Try it ▸
Look below for the line that contains "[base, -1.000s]" and the line that contains "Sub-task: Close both", then restate both of them and every line in between, exactly. No picture goes in the copy.

Input data ▸
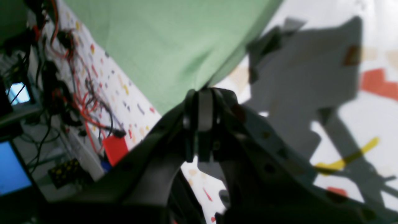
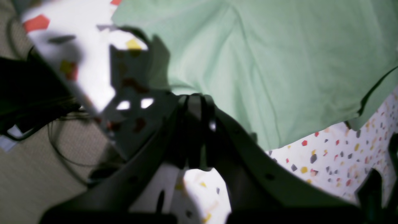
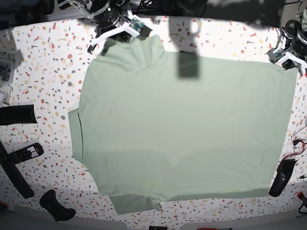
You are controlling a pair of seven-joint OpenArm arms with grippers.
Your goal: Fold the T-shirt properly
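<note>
Left gripper point(image 1: 200, 93) clamped on T-shirt point(image 3: 182, 129) corner, right gripper point(image 2: 196, 97) clenched on its edge

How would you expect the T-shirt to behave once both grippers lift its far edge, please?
The T-shirt is thin cloth, so it will likely drape and sag between the left gripper and right gripper. Probably light; the trailing part may drag across the table.

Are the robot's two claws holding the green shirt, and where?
Yes. Both are pinching the T-shirt at its far edge. The left gripper is shut on one corner, and the right gripper is shut on the other corner.
</note>
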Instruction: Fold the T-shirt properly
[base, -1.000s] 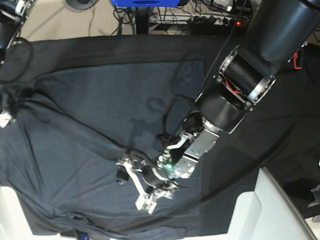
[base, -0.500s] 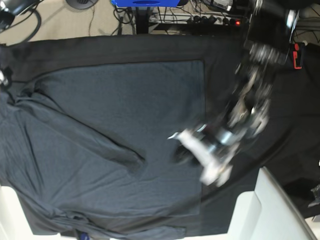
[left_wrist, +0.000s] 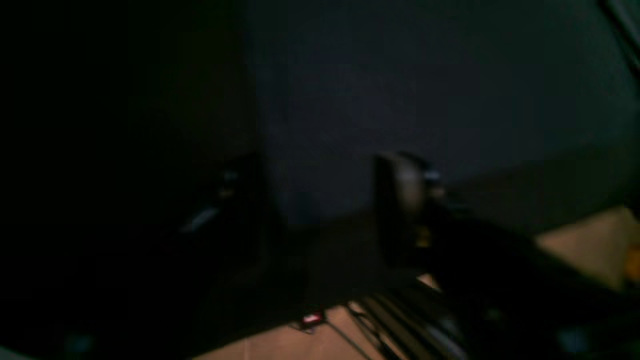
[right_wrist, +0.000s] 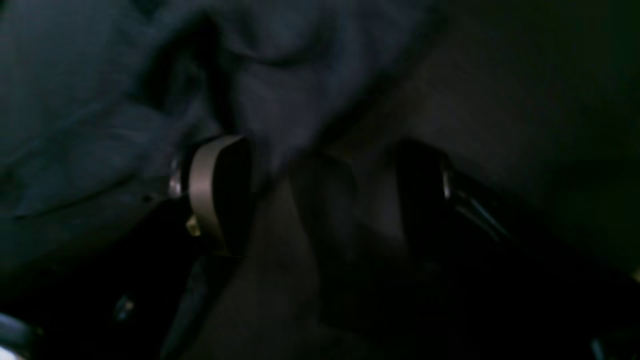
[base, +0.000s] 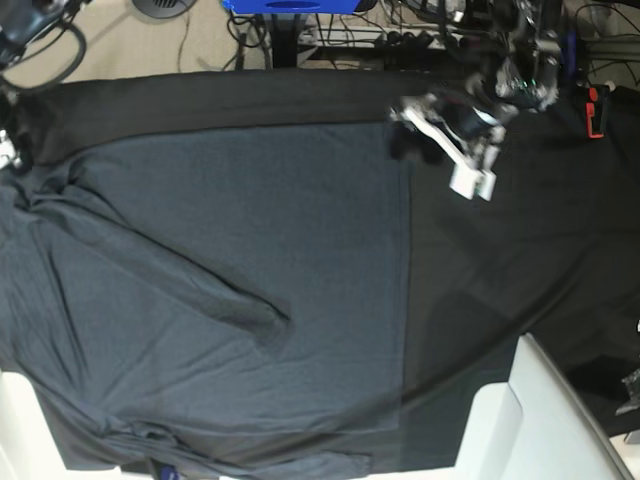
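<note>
The left gripper (base: 455, 150) hovers off the far right corner of the large dark slate-grey knit T-shirt (base: 230, 290), its fingers (base: 470, 180) apart and empty. The right gripper (right_wrist: 320, 195) spreads its fingers (right_wrist: 215, 190) wide (nothing between them), one beside rumpled shirt fabric. The shirt lies on the black-covered desk (base: 500, 260). No legible writing.

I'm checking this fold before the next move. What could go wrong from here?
The T-shirt carries a diagonal ridge ending in a bump; folding over it may press in creases. The left hand hovers empty near the far edge and might also pinch the black table covering. The shirt's near hem is bunched, so the edges may not align.
</note>
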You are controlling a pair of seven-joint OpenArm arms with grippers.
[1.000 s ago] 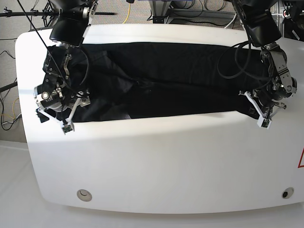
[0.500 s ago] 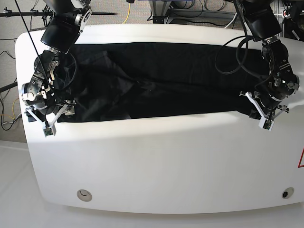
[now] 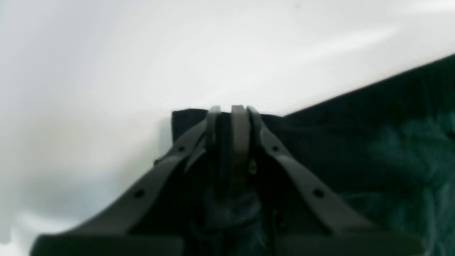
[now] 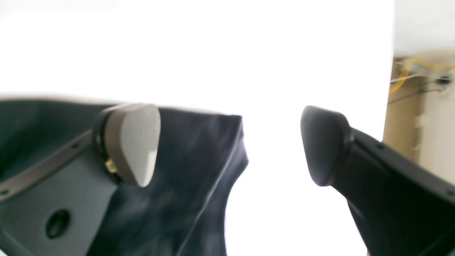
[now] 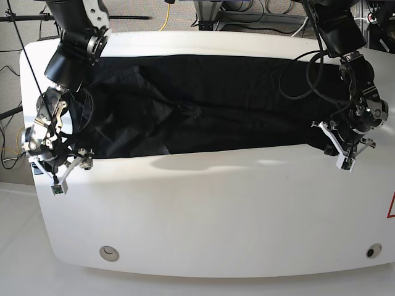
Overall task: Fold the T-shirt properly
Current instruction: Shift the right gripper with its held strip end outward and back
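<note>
Black T-shirt point(image 5: 210, 105) spans the frame's upper half. Left gripper point(image 3: 231, 110) pinches its corner at right; right gripper point(image 4: 231, 142), gaping, holds nothing, with the hem below its pale pad point(image 4: 137, 142) only in the wrist view.

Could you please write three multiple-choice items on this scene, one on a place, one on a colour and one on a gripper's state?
1. Where on the white table does the T-shirt lie?
A. Along the far half
B. Along the near edge
C. Hanging off the near side

2. What colour is the T-shirt?
A. White
B. Black
C. Red

3. How does the right gripper stand?
A. Shut on the T-shirt
B. Shut on nothing
C. Open, one of its fingers over the cloth's corner, the other over bare table

Answers:
1 A: in the base view the cloth spans the far part, the near part bare.
2 B: it is dark against the white top.
3 C: the right wrist view shows its fingers wide apart, while the left gripper is shut on the T-shirt's edge.
</note>
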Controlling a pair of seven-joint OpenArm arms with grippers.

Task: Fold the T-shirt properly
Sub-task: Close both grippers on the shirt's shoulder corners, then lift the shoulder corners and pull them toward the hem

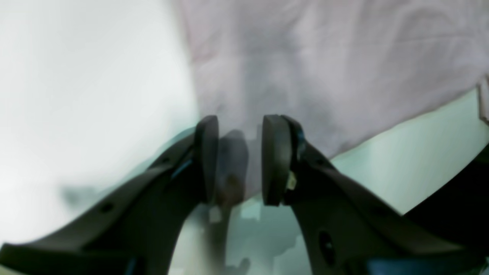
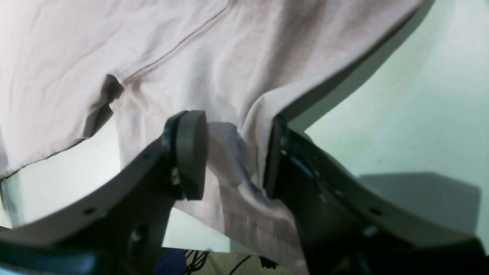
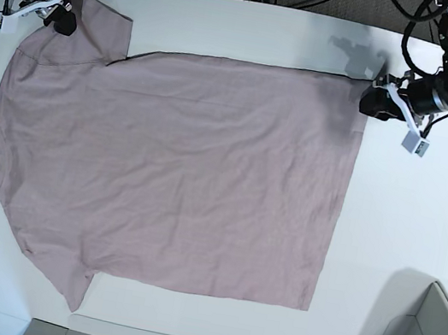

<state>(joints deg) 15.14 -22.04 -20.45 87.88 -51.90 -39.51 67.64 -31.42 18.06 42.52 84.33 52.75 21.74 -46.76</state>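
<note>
Mauve T-shirt [image 3: 180, 168] lies spread flat on the white bench [image 3: 406, 217]. Only the right wrist view shows a sleeve fold clamped between the right gripper's [image 2: 235, 156] fingers; the left wrist view shows the left gripper's [image 1: 240, 160] fingers apart at the hem corner.

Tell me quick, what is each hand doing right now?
Left hand: open, at the T-shirt corner, no cloth clamped.
Right hand: partly closed, T-shirt sleeve fabric between its fingers.
</note>
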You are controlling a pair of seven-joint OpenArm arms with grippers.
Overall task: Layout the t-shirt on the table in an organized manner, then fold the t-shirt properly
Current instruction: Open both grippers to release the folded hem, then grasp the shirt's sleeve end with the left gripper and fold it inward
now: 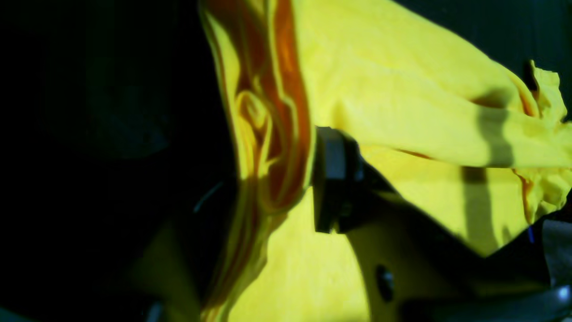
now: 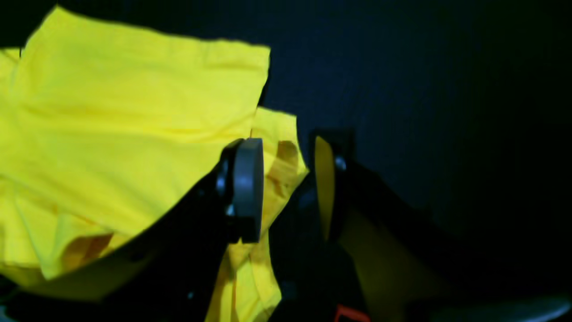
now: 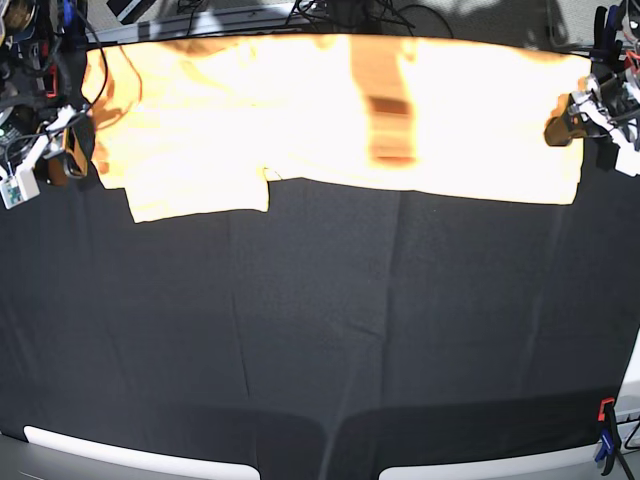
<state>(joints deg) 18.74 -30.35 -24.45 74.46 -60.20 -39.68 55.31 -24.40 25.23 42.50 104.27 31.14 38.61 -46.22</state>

Response box ▸
[base, -1.000s] 
[base, -0.500s] 
[left_wrist, +0.000s] 
[right_wrist, +0.000s] 
[base, +0.000s] 
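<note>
The left gripper (base: 455, 150) hovers off the far right corner of the large dark slate-grey knit T-shirt (base: 230, 290), its fingers (base: 470, 180) apart and empty. The right gripper (right_wrist: 320, 195) spreads its fingers (right_wrist: 215, 190) wide (nothing between them), one beside rumpled shirt fabric. The shirt lies on the black-covered desk (base: 500, 260). No legible writing.

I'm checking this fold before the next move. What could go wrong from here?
The T-shirt carries a diagonal ridge ending in a bump; folding over it may press in creases. The left hand hovers empty near the far edge and might also pinch the black table covering. The shirt's near hem is bunched, so the edges may not align.
</note>
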You are controlling a pair of seven-joint OpenArm arms with grippers.
[1.000 s ago] 
[0.500 s ago] 
[now] 
[now] 
[now] 
Overall task: Fold the T-shirt properly
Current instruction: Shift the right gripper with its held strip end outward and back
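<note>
Black T-shirt point(image 5: 210, 105) spans the frame's upper half. Left gripper point(image 3: 231, 110) pinches its corner at right; right gripper point(image 4: 231, 142), gaping, holds nothing, with the hem below its pale pad point(image 4: 137, 142) only in the wrist view.

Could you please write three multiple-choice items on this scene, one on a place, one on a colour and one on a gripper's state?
1. Where on the white table does the T-shirt lie?
A. Along the far half
B. Along the near edge
C. Hanging off the near side

2. What colour is the T-shirt?
A. White
B. Black
C. Red

3. How does the right gripper stand?
A. Shut on the T-shirt
B. Shut on nothing
C. Open, one of its fingers over the cloth's corner, the other over bare table

Answers:
1 A: in the base view the cloth spans the far part, the near part bare.
2 B: it is dark against the white top.
3 C: the right wrist view shows its fingers wide apart, while the left gripper is shut on the T-shirt's edge.
</note>
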Controlling a pair of seven-joint OpenArm arms with grippers.

Task: Fold the T-shirt properly
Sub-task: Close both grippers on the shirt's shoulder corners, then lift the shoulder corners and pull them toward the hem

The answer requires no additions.